George Jonas

Starving Ourselves Into Stupidity
I discovered that not eating isn't very good for the brain
by George Jonas
National Post
December 23, 2009

E-Mail this column 

This is the week of Christmas and dinner parties and people gorging themselves into oblivion. It's just the way it is. Even diet doctors are resigned to it. "You're only human," my doctor said to me, with a leniency remarkable for someone of her calling.

Her diagnosis may be too optimistic, but assume she's right. If I am a human being, is there anything I could do to resemble one more closely?

Well, yes. Starving myself into a stupor would be a beginning.

As a child in Europe, I took part in a nutritional experiment called the Second World War. It entailed, among other things, going without food for certain stretches of time. It was then that I discovered that dieting isn't very good for the brain.

My discovery has since been confirmed by an Australian study I wrote about some years ago. It found that dieting may be smart, but it makes you kind of stupid. Not eating your fill is likely to make you lose interest in mathematical matters, among other things. For people whose interest in mathematical matters isn't very keen to begin with -- me, for instance -- dieting just about puts them on the road to innumeracy.

Dr. Janet Bryan of Finders University's School of Psychology developed a meticulously designed experiment that had 40 middle-aged women in scenic Adelaide compete against each other adding up three-digit numbers. Half were on a diet, half were not. What was going to happen?

The excitement must have been palpable. You could probably hear a pin drop before the starter's gun went off.

Had Dr. Bryan called me, I could have told her the 20 who weren't on a diet would add up numbers more quickly and reliably than the 20 who were. If you're dieting, you're hungry, and if you're hungry, the last thing you want to think about is three-digit numbers. What you'll want to think about is your next meal. Hungry people and three-digit numbers don't mix.

When I was going without food as a child in wartime Europe, three-digit numbers were remarkably low on my list of priorities. If I had to add up some, my performance would have been disappointing.

The Australian researchers came to the conclusion that dieters performed more poorly on mental arithmetic or word pattern problems than non-dieters because they were preoccupied with dieting. In the researchers' own words, "dieters displayed significantly higher levels of preoccupying thoughts surrounding food, diet and body shape."

I don't know if Dr. Bryan and her crew shouted "Eureka!" when they made this discovery, but even if they were too modest for shouting, they had hit the nail on the head. I'd actually go further and say that if the dieters hadn't been preoccupied with their body shapes, they might never have gone on a diet. And once they went on a diet, it became just about inevitable for them to become preoccupied with food. Food, not digits.

Dr. Bryan's study, when it was published in the aptly-named journal Appetite, offered some further findings. It postulated that "thoughts about dieting, body shape and eating may place demands on limited cognitive resources, leaving fewer available for the performance of cognitive tasks." With this, the researchers laid to rest any suspicion that the dieters were slow in adding up three-digit numbers because, relative to non-dieters, their cognitive abilities were impaired to begin with. They demonstrated that one doesn't need to be stupid to go on a diet; just that going on a diet is stupefying.

Some might object that people on diets aren't stupefied with hunger, at least not necessarily. That's nonsense. Being stupefied with hunger is the whole point of a diet. If you're not stupefied with hunger, you're either cheating on your diet or the diet itself is a cheat. Hunger makes you slim: It's really as simple as that.

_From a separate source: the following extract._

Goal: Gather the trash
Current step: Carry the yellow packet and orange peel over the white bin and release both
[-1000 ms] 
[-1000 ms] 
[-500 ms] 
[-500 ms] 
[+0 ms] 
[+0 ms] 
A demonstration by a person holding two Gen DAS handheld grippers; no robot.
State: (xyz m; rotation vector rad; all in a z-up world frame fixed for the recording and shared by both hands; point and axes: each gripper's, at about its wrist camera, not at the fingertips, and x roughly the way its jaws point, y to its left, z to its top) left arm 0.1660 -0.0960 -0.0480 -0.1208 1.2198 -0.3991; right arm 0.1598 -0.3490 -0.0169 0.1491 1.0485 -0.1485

Last month I wrote about my grandmother's winning formula for losing weight. After her sage advice appeared in these pages -- "eat less, move more" -- eager correspondents wanted to know if she had anything else to say on the subject. Unfortunately, she didn't. For years I kept her momentous discovery to myself because I wanted to call it the Grandma Jonas Diet and make my fortune publishing it. Eventually I realized it's hard to write a best-selling book -- or even a slow-selling book -- if all you can put in it is: "Eat less, move more." Never mind that it's the only thing worth saying.

There's another drawback to my diet. When you eat less you get hungry, and when you're hungry, you want to lick your digits, not count them.

In fact, you may feel an urge to bite the digit that fails to feed you. Oh well -- no diet is perfect.